There are some limitations of our work, some of which will be addressed in our future work. First, we use a linear influence model to capture the network impact on the diffusion of a topic in Twitter, which enables us to find the evidence of manipulation. The application of the model is limited to linear scenarios. We will develop a non-linear model in our future work. Second, we randomly choose 11 topics and more than 10,000 related tweets to infer the relevance of five key factors over Twitter trending. Although we have tried our best to guarantee the randomness, those 11 sample topics may not be large enough to represent the overall scenario in practice. Besides, we study five comparatively straight-forward factors that may affect trending. In the future work, we will consider more complicated factors and sample more topics to study the factors over trending. Finally, we propose the countermeasures against Twitter trend manipulation but most of them remain in the discussion stage.

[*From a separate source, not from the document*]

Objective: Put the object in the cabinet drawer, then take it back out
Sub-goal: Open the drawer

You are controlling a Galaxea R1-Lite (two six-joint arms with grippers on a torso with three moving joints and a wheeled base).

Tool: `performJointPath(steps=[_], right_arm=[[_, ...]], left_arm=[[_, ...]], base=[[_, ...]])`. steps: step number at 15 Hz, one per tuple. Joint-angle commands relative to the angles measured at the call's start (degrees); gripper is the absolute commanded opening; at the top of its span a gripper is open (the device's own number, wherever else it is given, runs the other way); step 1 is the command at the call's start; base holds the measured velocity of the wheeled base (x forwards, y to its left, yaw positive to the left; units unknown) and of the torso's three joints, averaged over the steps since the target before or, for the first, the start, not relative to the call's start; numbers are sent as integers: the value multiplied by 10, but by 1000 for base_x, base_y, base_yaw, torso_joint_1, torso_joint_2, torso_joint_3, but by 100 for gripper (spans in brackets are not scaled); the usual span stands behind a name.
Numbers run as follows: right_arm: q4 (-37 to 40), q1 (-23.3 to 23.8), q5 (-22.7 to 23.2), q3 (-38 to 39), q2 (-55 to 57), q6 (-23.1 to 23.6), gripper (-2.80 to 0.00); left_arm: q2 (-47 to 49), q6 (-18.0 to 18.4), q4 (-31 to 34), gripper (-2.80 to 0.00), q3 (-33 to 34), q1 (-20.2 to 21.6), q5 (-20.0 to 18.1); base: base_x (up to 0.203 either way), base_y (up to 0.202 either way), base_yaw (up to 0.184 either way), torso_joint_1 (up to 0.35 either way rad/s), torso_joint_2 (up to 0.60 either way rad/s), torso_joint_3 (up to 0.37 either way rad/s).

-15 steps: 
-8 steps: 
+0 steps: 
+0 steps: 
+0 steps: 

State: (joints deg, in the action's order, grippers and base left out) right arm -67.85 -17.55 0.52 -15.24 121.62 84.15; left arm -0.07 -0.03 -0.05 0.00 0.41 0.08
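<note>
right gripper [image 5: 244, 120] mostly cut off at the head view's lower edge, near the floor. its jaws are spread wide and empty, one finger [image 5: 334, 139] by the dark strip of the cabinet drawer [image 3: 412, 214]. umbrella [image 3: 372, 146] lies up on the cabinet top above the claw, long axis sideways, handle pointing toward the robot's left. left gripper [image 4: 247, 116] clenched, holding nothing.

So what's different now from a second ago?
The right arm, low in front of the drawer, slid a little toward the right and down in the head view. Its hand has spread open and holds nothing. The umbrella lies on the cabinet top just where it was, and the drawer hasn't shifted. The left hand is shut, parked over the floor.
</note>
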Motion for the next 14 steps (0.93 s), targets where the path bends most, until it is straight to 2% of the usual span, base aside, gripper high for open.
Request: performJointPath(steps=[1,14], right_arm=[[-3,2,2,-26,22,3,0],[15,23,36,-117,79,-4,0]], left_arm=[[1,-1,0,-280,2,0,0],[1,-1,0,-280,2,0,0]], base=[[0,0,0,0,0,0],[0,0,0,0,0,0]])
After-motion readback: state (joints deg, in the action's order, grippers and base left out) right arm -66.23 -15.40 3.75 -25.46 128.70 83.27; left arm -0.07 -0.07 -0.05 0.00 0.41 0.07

We leave the implementation and evaluation of those counter measures for our future work. Specifically, we plan to develop a manipulation detection mechanism by using an SVM classifier. We will train the classifier using previously manipulated topics and then classify future trends as manipulated or not.

Conclusion

Twitter Trends Manipulation: A First Look Inside the Security of Twitter Trending,With the datasets we collected via Twitter API, we first evidence the manipulation of Twitter trending and observe a suspect spamming infrastructure. Then, we employ the SVM classifier to explore how accurately five different factors at the topic level (popularity, coverage, transmission, potential coverage, and reputation) could predict the trending. We observe that, except for transmission, the other factors are all closely related to Twitter trending. We further investigate the interacting patterns between authenticated accounts and malicious accounts. Finally, we present the threat posed by compromised and fake accounts to Twitter trending and discuss the corresponding counter measures against trending manipulation.